When is a rose not a rose? When it is picnic spoons.
Really! These are fun and amazing. No one will guess what this is made of.
Materials:heavy duty plastic spoons
pin back (optional)
Goop glue (optional)
Tools:
candle
ceramic tile (optional)
garden clippers
pliers
Hold a plastic spoon about an inch above a lighted candle; bowl facing down. Heat for about 5 or 10 seconds until it starts to melt. Take it off the flame and gingerly (it will be very warm) fold it to resemble a rose bud. Make 2 of these.
Place them together and melt the handles just under the buds. Keep an eye on this so that you don't get too close to the flame or overheat and cause blackening of the plastic.
When the handles melt, pull them off of the rose bud and push the bud onto a ceramic tile to flatten the melted area.
Melt the rest of the spoons but this time heat the underside of the bowls. The bowl will wrinkle, melt and sag. Take the spoon off the heat and carefully pull on the tip and bend it backwards. Hold until cool and set.
Snip off the handles with garden clippers. When you have about a dozen petals, begin to assemble the rose.

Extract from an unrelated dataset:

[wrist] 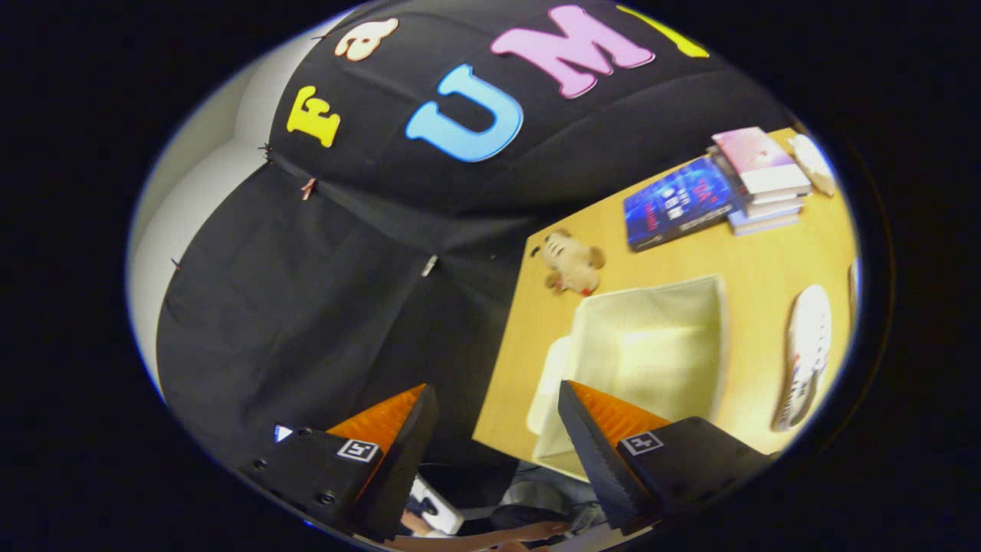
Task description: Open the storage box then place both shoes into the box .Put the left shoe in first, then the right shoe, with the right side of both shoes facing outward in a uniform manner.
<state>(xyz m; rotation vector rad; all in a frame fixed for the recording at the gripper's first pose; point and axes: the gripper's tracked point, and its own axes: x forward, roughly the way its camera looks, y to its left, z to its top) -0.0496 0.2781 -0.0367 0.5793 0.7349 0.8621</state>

Hold the tip of the petal with the pliers and heat the place on the spoon where the handle was until it begins to melt. Place it on the rose, wait until it cools and sticks.
Here you have a glossy, porcelain-looking rose.
These spoons came from Wal-Mart (next to the paper towels). You can spray paint them for a different color or buy bags of colored spoons at a party store.
Hot glue silk rose petals to the base of the rose if you wish.
There is a slight stinky melted plastic smell so you may want to open a window.